Mahatma Gandhi was looked on by many, both Indian and European, as the epitome of Hindu tradition, but this is a false judgement for he was much influenced by Western ideas. Gandhi believed in the fundamentals of his ancient culture, but his passionate love of the underdog and his antipathy to caste, though not unprecedented in ancient India, were unorthodox in the extreme, and owed more to European 19th-century liberalism than to anything Indian. His faith in non-violence was, as we have seen, by no means typical of Hinduism?his predecessor in revolt, the able Maratha brahman B.G. Tilak, and Gandhi´s impatient lieutenant Subhas Chandra Bose were far more orthodox in this respect. For Gandhi´s pacifism we must look mainly to the sermon on the Mount and to Tolstoy. His championing of women´s rights is also the result of Western influence. In his social context he was always rather an innovator than a conservative. Though some of his colleagues thought his programme of social reform too slow, he succeeded in shifting the whole emphasis of Hindu thought towards a popular and equalitarian social order, in place of the hierarchy of class and caste. Following up the work of many less well-known 19th-century reformers, Gandhi and his followers gave a new orientation and new life to Hindu culture, after centuries of stagnation.

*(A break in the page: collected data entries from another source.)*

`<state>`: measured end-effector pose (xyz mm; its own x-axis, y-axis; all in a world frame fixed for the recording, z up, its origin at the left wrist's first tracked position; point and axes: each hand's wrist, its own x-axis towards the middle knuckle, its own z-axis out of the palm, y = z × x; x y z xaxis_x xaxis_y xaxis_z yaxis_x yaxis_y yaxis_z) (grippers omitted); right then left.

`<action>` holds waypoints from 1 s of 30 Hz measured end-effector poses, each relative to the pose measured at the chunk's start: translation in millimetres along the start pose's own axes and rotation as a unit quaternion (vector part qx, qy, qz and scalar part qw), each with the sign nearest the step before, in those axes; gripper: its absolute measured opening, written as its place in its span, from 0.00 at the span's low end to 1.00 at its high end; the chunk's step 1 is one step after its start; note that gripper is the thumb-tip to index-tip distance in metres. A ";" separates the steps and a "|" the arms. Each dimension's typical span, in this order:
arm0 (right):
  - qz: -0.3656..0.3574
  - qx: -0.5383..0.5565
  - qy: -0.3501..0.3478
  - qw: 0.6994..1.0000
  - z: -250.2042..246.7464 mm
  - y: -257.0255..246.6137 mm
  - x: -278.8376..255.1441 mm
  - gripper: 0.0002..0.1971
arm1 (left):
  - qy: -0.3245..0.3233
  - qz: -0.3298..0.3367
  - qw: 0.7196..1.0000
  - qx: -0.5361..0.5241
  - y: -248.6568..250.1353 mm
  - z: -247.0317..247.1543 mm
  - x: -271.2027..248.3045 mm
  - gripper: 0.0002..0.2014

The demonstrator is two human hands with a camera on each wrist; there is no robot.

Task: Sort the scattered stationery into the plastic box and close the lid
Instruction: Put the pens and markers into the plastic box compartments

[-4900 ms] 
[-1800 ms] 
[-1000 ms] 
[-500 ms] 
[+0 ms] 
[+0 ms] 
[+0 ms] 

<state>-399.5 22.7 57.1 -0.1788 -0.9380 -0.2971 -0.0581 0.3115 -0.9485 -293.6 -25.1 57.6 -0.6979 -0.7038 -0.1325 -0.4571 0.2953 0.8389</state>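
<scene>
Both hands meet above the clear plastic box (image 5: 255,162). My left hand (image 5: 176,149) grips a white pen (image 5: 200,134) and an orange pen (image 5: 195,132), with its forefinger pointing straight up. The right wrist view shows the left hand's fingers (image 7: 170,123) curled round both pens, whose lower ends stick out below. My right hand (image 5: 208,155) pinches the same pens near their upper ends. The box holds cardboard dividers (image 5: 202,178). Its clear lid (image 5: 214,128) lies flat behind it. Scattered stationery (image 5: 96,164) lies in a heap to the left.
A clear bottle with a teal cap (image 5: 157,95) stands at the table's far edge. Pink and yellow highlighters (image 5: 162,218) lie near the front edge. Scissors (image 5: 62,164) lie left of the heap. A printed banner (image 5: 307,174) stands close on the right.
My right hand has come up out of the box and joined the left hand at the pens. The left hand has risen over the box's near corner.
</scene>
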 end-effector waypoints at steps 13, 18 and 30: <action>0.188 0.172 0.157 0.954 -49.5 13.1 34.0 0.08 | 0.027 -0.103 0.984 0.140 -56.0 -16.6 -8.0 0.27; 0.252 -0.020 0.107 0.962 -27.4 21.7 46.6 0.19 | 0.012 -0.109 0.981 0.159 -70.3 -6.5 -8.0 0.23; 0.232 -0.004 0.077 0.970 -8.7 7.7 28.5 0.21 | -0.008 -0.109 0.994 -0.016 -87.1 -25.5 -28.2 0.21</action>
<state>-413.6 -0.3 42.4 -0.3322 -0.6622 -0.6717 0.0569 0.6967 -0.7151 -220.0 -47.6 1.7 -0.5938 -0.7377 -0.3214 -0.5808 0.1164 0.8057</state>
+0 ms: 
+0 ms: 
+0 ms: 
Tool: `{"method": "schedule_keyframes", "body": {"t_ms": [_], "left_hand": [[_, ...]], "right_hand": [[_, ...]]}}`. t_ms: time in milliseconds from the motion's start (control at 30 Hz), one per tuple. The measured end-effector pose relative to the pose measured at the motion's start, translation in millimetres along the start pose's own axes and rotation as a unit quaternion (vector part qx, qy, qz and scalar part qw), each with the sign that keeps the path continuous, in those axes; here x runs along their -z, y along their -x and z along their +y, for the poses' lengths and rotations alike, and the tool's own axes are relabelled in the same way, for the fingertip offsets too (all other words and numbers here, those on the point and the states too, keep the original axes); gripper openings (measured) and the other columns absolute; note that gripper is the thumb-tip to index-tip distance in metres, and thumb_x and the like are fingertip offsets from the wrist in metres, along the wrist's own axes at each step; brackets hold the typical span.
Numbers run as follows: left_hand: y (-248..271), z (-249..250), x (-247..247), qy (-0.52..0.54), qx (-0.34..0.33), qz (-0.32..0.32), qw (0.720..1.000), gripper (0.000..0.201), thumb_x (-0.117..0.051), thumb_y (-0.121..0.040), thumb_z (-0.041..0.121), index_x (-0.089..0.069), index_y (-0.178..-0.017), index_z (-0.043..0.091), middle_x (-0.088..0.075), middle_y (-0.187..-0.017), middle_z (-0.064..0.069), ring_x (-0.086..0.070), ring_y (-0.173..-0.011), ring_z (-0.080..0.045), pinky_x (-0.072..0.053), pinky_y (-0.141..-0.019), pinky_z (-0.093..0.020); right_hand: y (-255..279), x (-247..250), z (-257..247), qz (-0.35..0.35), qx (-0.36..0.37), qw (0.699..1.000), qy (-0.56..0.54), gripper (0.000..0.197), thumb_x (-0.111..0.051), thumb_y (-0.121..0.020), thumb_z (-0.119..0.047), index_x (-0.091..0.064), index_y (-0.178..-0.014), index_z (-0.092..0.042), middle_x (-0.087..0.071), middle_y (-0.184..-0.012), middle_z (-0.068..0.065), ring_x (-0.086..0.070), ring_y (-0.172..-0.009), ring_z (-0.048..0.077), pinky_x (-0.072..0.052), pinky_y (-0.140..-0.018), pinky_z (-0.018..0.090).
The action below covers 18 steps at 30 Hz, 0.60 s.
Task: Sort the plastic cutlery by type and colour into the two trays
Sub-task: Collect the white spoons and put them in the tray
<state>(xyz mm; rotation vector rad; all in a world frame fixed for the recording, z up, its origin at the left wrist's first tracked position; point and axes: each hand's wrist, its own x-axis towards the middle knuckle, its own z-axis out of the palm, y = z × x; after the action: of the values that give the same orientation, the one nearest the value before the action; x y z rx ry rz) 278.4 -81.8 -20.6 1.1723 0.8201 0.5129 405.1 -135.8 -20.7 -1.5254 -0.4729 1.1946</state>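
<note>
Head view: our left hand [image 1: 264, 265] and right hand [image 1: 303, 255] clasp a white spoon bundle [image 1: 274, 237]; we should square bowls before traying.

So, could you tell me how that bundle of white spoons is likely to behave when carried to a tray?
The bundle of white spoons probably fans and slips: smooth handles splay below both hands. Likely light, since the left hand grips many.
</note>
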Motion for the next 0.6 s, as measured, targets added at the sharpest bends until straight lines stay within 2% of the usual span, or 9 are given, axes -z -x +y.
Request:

Today there are few Indians, whatever their creed, who do not look back with pride on their ancient culture, and there are few intelligent Indians who are not willing to sacrifice some of its effete elements that India may develop and progress. Politically and economically India faces many problems of great difficulty, and no one can forecast her future with any certainty. But it is to be hoped that, whatever that future may be, the Indians of coming generations will not be unconvincing and self-conscious copies of Europeans, but will be men rooted in their own traditions, and aware of the continuity of their culture. Already the extremes of national self-denigration and fanatical cultural chauvinism are disappearing. In the past Hindu civilisation has received, adapted and digested elements of many different cultures?Indo-European, Mesopotamian, Iranian, Greek, Roman, Scythian, Turkish, Persian and Arab. With each new influence it has somewhat changed. Now it is well on the way to assimilating the culture of the West.
Hindu civilisation will, we believe, retain its continuity. The Bhagavad Gita will not cease to inspire men of action, and the Upanisads, men of thought. The charm and graciousness of the Indian way of life will continue, however much affected it may be by the labour-saving devices of the West. People will still love the tales of the heroes of the Mahabharata and the Ramayana, and of the loves of Dusyanta and Sakuntala and Pururavas and Urvasi. The quiet and gentle happiness which has at all times pervaded Indian life where oppression, disease and poverty have not overclouded it will surely not vanish before the more hectic ways of the West.
Much that was useless in ancient Indian culture has already perished. The extravagant and barbarous hecatombs of the Vedic age have long since been forgotten, though animal sacrifice continues in some sects. Widows have long ceased to be burnt on their husbands´ pyres. Girls may not by law be married in childhood. In buses and trains all over India, brahmans rub shoulders with the lower castes without consciousness of grave pollution, and the temples are open to all by law. Caste is vanishing; the process began long ago, but its pace is now so rapid that the more objectionable features of caste may have disappeared within a generation or so. The old family system is adapting itself to present-day conditions. In fact the whole face of India is altering, but the cultural tradition continues, and it will never be lost.